One could say it all started when WikiLeaks a series of U.S. diplomatic cables. These are documents containing information about our government that were supposed to be secret. Shortly after the release of these documents, the WikiLeaks website was attacked, which prompted a move to Amazon for hosting. From there, things moved pretty fast. Amazon dropped WikiLeaks, which many say was under pressure from the State Department. WikiLeaks also lost their DNS and ended up moving to Switzerland.
This was not the end, though. MasterCard, Visa, PayPal and others began denying service to WikiLeaks, tying up their finances. Upset by this turn of events, anonymous Internet users across the web decided to retaliate on behalf of WikiLeaks. Operation Payback, originally organized to protest the MPAA and RIAA, went back into effect. This is an organized group of anonymous Internet users with special software that allows them to coordinate attacks on any site of their choosing.
Operation Payback operatives primarily communicate via IRC, but have also set up Facebook pages and Twitter accounts for communications. Many of these have been shut down by Facebook and Twitter, but seem to spring right back up elsewhere. In the same way that the documents released by WikiLeaks can never be scraped completely from the web, this group continues to spread and change.

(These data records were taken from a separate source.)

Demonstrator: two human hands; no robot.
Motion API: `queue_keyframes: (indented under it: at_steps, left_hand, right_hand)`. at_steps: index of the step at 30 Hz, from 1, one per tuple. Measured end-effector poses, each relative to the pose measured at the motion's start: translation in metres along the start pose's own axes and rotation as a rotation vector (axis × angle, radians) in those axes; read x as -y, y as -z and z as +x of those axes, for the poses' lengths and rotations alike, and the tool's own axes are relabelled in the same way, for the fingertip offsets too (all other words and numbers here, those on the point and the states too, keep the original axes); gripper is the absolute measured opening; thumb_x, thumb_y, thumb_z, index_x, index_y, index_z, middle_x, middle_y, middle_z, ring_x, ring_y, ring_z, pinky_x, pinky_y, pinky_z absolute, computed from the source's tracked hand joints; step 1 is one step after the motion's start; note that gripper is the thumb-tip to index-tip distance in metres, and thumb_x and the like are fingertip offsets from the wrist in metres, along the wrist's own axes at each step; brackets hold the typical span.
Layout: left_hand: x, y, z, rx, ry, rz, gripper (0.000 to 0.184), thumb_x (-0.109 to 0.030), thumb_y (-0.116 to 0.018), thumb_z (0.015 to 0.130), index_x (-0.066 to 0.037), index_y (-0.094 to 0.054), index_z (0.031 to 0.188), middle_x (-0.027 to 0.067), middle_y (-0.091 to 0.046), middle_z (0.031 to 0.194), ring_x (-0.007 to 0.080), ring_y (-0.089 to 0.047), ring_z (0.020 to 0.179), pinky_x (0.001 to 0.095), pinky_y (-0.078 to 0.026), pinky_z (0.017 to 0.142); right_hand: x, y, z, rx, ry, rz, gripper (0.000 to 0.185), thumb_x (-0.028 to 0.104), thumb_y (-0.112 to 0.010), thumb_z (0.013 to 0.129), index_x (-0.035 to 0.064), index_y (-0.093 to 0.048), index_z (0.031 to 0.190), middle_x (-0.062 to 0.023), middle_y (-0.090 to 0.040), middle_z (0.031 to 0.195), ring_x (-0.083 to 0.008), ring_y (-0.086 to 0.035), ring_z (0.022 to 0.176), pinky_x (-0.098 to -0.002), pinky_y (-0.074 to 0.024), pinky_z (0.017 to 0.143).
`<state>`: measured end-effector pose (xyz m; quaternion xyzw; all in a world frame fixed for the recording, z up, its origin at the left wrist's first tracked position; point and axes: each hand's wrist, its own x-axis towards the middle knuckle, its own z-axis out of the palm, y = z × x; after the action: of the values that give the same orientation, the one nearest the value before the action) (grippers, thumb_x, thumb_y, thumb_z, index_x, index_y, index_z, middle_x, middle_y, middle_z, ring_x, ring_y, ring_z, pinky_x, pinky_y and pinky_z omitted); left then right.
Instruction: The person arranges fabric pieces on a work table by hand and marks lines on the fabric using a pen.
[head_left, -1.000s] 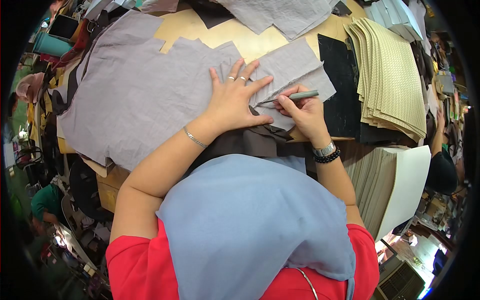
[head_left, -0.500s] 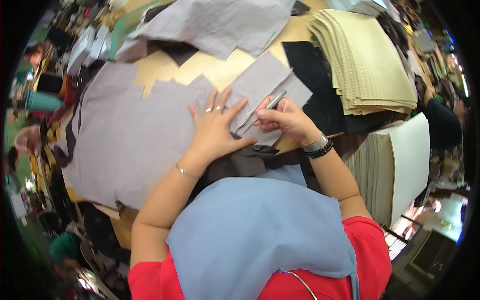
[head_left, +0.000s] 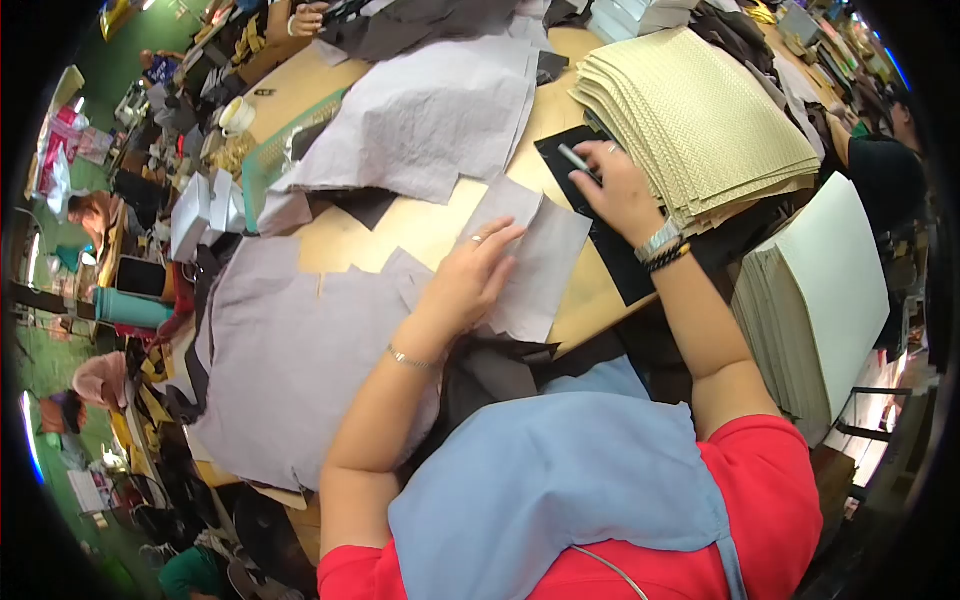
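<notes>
My left hand [head_left: 470,275] rests on a small grey fabric piece [head_left: 545,255], its fingers partly spread and bent, with nothing held in them. To the right, my right hand [head_left: 615,190] is closed around a grey-green pen [head_left: 578,160], above a black sheet [head_left: 622,262] on the table. A large grey fabric piece [head_left: 310,360] lies to the left of my left hand. Dark cloth [head_left: 490,378] hangs at the table's near edge, just below the small piece.
Stacked cream textured sheets [head_left: 700,120] lie at the right, with a thick stack of white-topped sheets [head_left: 825,290] below them. More grey fabric [head_left: 430,120] partly covers a green basket [head_left: 262,175] at the back. Another person's hand [head_left: 308,20] is at the far upper left.
My right hand has lifted off the small fabric and moved right and away with the pen. My left hand's fingers have drawn closer together. The view has turned and shifted.
</notes>
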<state>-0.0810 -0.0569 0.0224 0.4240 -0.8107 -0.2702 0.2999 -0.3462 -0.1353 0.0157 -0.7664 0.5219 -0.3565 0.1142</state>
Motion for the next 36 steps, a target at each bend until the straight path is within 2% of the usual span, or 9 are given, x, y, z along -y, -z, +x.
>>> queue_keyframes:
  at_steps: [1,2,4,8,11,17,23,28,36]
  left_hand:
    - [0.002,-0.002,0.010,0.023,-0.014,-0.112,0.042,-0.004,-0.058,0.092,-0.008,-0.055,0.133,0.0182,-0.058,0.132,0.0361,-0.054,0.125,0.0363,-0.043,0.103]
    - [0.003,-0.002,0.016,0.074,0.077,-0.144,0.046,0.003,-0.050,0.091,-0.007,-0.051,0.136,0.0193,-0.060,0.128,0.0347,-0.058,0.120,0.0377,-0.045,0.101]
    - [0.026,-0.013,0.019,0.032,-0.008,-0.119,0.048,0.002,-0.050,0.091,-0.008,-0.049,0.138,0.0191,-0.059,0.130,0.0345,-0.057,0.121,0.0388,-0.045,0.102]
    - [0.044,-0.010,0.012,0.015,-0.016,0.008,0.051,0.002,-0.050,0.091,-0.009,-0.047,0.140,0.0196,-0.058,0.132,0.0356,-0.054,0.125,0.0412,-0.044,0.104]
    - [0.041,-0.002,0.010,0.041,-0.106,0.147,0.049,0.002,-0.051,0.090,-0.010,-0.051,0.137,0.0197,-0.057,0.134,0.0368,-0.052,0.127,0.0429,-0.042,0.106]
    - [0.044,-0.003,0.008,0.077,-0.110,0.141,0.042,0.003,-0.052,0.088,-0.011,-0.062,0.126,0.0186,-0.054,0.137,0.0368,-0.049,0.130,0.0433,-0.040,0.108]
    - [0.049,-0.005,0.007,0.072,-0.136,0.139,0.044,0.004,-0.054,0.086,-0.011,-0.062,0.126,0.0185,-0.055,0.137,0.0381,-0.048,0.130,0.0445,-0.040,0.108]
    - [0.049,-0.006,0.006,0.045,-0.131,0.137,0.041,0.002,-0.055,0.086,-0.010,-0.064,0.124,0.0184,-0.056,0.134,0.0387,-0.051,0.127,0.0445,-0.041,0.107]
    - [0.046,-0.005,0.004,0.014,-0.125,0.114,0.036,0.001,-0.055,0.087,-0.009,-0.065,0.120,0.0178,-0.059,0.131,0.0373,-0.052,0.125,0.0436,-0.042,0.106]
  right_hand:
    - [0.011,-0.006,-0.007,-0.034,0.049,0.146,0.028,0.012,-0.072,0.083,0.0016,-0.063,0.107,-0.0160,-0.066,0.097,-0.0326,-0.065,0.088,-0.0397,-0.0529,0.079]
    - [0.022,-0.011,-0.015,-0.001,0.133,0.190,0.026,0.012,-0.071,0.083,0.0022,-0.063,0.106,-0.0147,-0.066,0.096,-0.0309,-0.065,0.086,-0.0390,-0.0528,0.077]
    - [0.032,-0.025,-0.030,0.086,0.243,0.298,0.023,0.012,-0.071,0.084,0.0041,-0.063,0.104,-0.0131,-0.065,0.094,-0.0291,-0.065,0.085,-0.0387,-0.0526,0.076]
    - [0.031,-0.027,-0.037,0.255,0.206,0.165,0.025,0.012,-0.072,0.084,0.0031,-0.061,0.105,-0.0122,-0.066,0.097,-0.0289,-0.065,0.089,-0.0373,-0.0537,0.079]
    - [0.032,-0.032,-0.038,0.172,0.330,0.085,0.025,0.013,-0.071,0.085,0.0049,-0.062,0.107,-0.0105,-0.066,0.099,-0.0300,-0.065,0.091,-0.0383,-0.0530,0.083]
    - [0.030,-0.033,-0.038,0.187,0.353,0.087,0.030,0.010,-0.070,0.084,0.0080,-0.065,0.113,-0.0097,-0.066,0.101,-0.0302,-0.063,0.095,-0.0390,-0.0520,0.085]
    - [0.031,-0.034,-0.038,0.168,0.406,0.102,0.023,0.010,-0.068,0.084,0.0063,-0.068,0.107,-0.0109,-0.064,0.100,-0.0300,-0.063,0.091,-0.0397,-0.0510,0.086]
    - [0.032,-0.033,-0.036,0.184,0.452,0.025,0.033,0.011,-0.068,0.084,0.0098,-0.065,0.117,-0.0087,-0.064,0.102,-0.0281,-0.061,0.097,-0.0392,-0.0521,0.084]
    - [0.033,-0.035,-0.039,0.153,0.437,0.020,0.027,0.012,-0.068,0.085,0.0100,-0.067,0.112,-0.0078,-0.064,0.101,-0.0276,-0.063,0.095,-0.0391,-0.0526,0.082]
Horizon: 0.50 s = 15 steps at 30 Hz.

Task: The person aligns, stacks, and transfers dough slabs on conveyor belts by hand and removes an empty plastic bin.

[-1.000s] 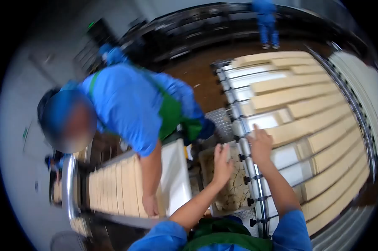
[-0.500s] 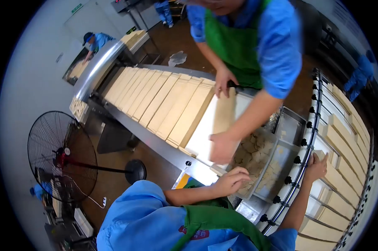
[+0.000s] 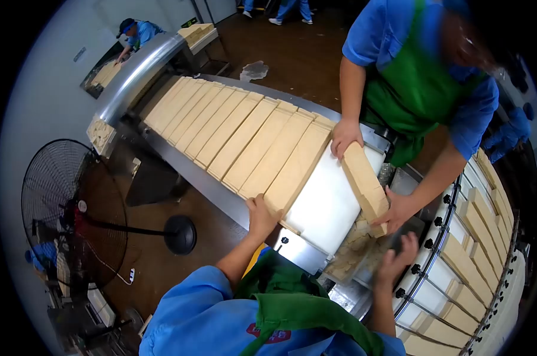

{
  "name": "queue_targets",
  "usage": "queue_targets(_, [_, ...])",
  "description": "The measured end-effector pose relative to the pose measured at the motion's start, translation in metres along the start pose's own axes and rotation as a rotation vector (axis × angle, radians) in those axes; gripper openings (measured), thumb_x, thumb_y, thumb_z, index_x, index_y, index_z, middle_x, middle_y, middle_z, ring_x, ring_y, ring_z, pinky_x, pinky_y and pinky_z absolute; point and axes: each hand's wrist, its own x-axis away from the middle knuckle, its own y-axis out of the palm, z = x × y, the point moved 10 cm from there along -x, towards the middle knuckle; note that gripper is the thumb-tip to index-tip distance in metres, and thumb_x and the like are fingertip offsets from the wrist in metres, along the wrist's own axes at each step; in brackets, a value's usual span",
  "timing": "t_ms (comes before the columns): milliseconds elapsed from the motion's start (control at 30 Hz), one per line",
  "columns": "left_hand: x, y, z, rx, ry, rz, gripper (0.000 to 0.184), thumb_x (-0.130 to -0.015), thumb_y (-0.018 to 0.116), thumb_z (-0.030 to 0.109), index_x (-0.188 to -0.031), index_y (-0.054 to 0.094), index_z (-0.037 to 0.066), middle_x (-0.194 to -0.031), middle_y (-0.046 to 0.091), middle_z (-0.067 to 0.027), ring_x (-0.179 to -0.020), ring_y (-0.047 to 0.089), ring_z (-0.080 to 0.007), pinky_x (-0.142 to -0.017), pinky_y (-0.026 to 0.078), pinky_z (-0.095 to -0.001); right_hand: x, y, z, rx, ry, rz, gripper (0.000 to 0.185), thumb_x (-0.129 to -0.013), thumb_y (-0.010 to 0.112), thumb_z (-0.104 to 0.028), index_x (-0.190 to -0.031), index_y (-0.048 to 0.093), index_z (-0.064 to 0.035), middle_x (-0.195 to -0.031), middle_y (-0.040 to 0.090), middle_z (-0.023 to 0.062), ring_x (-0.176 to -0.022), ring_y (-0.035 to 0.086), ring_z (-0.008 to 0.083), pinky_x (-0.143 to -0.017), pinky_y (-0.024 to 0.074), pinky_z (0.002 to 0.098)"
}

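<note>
My left hand (image 3: 262,218) is at the near end of the last pale stack (image 3: 298,169) in the row on the white belt (image 3: 322,199), its fingers resting on the end. My right hand (image 3: 396,261) hangs over the trays, fingers spread, holding nothing, close to the co-worker's hand. Across the belt, a co-worker (image 3: 399,77) holds a loose pale stack (image 3: 364,184) by both ends, at a slant over the belt and the scrap tray. Broken pale pieces (image 3: 354,243) lie in the tray below.
To the right, a second conveyor (image 3: 431,285) carries more stacks between dark guide rods. A curved metal hood (image 3: 139,77) spans the belt's far end. At the left stands a black fan (image 3: 72,219). Another person (image 3: 139,35) works at the back left.
The view has turned toward the left belt. My left hand has moved to the row's last stack, and my right hand has left the right conveyor. The co-worker's stack has swung to a slant.
</note>
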Motion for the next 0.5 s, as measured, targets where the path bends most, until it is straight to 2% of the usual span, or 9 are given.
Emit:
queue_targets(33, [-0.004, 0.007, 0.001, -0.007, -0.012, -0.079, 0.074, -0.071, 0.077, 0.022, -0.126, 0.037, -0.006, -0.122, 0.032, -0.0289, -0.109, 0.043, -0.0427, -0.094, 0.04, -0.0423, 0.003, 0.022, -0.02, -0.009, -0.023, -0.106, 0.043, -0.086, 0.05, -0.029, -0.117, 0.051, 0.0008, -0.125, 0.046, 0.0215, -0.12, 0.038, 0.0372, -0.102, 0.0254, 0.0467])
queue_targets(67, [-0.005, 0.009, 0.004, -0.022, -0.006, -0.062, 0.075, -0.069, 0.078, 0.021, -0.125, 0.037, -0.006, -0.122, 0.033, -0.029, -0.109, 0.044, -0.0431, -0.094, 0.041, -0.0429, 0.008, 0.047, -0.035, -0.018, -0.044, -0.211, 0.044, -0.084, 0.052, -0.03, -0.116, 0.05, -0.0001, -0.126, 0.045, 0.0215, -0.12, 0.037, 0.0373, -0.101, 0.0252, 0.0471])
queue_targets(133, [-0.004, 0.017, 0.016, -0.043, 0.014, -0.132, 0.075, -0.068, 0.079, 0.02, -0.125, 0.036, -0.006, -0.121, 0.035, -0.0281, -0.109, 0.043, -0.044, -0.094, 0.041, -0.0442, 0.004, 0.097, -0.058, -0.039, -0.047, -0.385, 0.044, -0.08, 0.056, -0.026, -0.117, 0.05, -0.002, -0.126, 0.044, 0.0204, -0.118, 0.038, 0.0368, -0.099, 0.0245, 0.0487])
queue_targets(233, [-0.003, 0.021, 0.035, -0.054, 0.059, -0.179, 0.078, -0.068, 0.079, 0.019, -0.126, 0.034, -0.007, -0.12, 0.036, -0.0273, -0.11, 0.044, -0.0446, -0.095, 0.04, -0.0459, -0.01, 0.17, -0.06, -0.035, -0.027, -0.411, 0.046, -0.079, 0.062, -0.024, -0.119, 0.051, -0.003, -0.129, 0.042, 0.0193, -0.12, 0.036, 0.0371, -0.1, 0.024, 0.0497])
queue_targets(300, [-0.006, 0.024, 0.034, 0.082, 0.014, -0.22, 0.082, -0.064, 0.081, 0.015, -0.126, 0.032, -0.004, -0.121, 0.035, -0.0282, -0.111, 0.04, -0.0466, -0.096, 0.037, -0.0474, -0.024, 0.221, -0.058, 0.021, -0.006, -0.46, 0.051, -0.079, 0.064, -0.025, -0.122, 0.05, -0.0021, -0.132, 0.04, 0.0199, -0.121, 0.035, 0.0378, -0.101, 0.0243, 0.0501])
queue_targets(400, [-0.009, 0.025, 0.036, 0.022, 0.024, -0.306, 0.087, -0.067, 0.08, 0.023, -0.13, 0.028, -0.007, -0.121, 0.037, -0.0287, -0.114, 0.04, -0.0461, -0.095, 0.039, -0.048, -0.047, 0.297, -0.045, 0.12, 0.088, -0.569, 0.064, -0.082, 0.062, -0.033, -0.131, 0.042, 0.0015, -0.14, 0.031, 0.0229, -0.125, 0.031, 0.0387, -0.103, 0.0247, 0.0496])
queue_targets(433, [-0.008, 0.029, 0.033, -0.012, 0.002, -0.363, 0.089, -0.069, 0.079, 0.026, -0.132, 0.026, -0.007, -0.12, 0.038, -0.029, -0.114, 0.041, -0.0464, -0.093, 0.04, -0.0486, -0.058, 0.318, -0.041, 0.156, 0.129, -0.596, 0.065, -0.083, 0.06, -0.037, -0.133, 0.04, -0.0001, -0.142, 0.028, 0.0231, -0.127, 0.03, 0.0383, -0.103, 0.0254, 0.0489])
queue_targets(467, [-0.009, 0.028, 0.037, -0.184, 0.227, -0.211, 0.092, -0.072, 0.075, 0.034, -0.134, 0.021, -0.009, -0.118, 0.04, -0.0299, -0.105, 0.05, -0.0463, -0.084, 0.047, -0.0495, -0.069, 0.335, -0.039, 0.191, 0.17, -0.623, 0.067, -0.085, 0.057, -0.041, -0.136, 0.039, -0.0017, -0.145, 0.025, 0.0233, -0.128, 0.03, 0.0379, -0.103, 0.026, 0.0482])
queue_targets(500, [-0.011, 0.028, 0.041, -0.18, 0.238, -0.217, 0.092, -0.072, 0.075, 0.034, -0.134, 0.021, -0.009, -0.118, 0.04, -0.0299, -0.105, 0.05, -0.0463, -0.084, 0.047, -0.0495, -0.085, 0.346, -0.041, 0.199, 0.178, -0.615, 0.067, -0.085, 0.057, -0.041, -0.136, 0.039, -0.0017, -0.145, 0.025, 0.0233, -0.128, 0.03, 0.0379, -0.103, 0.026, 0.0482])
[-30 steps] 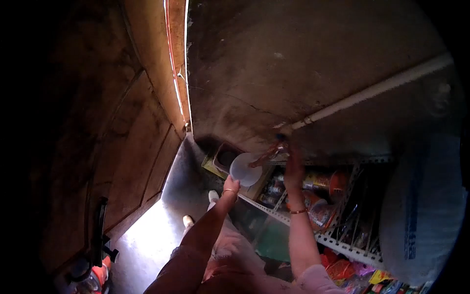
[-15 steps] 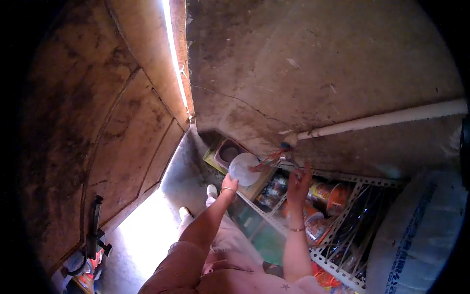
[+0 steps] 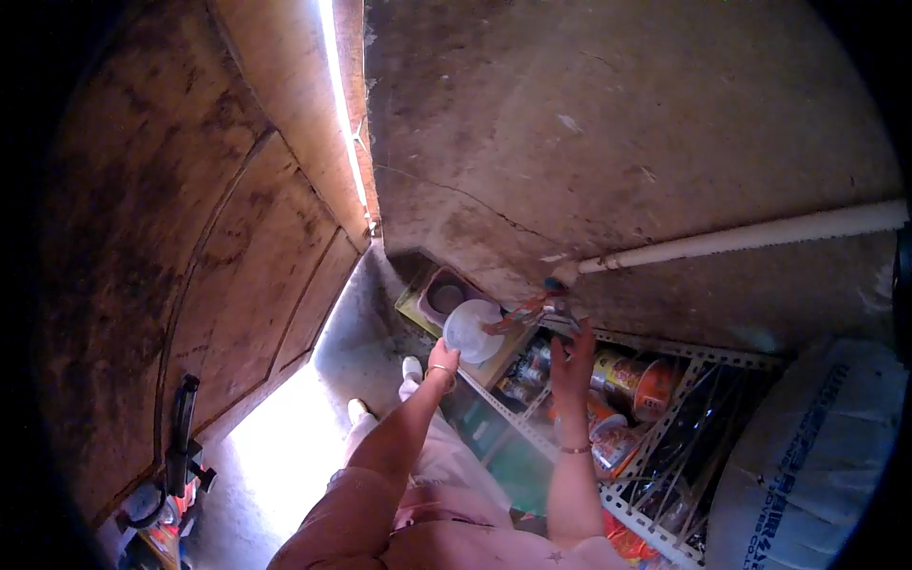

Anonymous is not WikiLeaks, and the more famous whistle-blower does not seem to be pulling the strings. Nor, in fact, does anyone. At any point, anybody can show up in one of several IRC conversations and make a case for a target. Whoever else is there registers a vote, or an argument.
While the attacks are organized, there really isn’t much organization to the Anonymous group itself. The closest thing to leaders are a group of around 10 OPs who are the ones with access to the big red buttons, but they don’t necessarily direct the group’s actions.
About ten people, called “OPs”, are able to launch an attack. If any OP abuses his power—if he fails to heed what anons call “the hive mind” in IRC conversations— the other OPs can lock him out of the chat. If any anon fails to be inspired by the target, she can remove her own computer from the volunteer botnet, reducing its effect. Anonymous is a 24-hour Athenian democracy, run by a quorum of whoever happens to be awake. It’s hard even to define Anonymous as a “group”, since not all members participate in all projects.
The group seems to wield a lot of power on the Internet as many prominent sites have faced downtime or outages once the hive mind set its sites on them. Regardless of their individual motivations, this group is no joke. Even if some entity wanted to stop them, who could they go after?